Government And Criminals Have And Use Cell Phone Tracking Systems

Any time your cell phone is on, it can be “spoofed’ into connecting to a fake cell tower. This can track your location and give access to your phone’s data and voice calls. That the government uses these devices against its citizens is bad enough, but now the technology has fallen into the hands of ‘rogue’ criminal elements. ⁃ TN Editor

The technology can be as small as a suitcase, placed anywhere at any time, and it’s used to track cell phones and intercept calls.

The News4 I-Team found dozens of potential spy devices while driving around Washington, D.C., Maryland and Northern Virginia.

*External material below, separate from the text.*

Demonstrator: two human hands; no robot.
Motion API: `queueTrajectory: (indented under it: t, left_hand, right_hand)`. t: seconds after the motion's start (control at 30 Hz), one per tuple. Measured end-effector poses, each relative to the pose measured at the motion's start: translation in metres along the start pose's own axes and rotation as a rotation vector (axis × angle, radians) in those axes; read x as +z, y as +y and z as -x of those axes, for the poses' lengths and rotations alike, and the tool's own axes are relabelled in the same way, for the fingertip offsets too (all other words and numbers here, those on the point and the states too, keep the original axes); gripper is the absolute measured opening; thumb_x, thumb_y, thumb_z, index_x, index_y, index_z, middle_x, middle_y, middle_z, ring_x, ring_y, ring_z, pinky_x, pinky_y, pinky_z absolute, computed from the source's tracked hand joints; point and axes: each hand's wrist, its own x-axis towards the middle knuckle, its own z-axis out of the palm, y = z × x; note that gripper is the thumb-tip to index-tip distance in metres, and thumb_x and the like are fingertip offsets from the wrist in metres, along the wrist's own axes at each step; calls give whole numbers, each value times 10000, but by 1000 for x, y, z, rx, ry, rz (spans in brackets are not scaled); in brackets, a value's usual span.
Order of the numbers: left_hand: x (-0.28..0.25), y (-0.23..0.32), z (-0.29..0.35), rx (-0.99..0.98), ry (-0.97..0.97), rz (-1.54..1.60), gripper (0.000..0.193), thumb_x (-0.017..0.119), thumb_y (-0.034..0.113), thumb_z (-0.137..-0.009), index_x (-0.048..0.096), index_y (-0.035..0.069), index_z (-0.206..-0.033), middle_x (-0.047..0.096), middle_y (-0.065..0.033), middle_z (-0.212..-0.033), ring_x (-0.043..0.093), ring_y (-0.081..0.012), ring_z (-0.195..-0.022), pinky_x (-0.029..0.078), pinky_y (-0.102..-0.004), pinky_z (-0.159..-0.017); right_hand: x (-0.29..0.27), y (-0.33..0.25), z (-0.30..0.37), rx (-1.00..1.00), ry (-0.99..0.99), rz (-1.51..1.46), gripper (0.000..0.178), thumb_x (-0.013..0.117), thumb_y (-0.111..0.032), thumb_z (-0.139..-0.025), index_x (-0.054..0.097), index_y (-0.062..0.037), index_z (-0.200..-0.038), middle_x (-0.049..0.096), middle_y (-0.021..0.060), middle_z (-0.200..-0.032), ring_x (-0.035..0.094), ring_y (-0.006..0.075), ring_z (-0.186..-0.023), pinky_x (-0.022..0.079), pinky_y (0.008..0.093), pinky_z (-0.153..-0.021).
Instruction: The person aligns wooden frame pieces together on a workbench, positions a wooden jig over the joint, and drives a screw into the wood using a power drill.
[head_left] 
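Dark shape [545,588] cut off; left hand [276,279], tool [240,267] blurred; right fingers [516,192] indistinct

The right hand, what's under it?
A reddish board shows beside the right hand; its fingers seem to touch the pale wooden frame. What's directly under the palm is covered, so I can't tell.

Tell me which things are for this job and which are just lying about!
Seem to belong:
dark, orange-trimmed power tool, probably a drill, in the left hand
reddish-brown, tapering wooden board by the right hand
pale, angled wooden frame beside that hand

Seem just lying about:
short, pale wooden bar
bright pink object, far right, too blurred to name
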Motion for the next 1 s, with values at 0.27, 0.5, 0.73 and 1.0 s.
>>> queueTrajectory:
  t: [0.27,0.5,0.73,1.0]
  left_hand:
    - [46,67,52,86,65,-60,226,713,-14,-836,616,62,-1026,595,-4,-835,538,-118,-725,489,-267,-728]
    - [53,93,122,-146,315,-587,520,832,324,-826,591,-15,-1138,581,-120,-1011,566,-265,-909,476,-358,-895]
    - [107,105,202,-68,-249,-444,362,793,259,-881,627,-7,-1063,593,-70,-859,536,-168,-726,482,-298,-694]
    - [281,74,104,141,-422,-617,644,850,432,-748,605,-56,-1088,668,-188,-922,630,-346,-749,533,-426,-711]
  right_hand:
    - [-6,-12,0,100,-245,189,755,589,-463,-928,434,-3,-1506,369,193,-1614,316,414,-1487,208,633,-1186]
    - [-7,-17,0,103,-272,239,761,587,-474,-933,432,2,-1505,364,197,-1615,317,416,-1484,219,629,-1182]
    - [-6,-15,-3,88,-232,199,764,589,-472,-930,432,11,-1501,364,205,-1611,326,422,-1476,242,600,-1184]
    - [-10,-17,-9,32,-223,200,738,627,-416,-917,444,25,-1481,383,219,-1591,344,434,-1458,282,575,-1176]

“While you might not be a target yourself, you may live next to someone who is. You could still get caught up,” said Aaron Turner, a leading mobile security expert.

The device, sometimes referred to by the brand name StingRay, is designed to mimic a cell tower and can trick your phone into connecting to it instead.

The News4 I-Team asked Turner to ride around the capital region with special software loaded onto three cell phones, with three different carriers, to detect the devices operating in various locations.

“So when you see these red bars, those are very high-suspicion events,” said Turner.

If you live in or near the District, your phone has probably been tracked at some point, he said.

A recent report by the Department of Homeland Security called the spy devices a real and growing risk.

And the I-Team found them in high-profile areas like outside the Trump International Hotel on Pennsylvania Avenue and while driving across the 14th Street bridge into Crystal City. The I-Team got picked up twice while driving along K Street — the corridor popular with lobbyists.

“It looks like they don’t consider us to be interesting, so they’ve dropped us,” Turner remarked looking down at one of his phones.

Every cellphone has a unique identifying number. The phone catcher technology can harness thousands of them at a time.

DHS has warned rogue devices could prevent connected phones from making 911 calls, saying, “If this type of attack occurs during an emergency, it could prevent victims from receiving assistance.”

“Absolutely. That’s a worry,” said D.C. Councilwoman Mary Cheh, adding that the spy technology should be a concern for all who live and work in the District.

The I-Team’s test phones detected 40 potential locations where the spy devices could be operating, while driving around for just a few hours.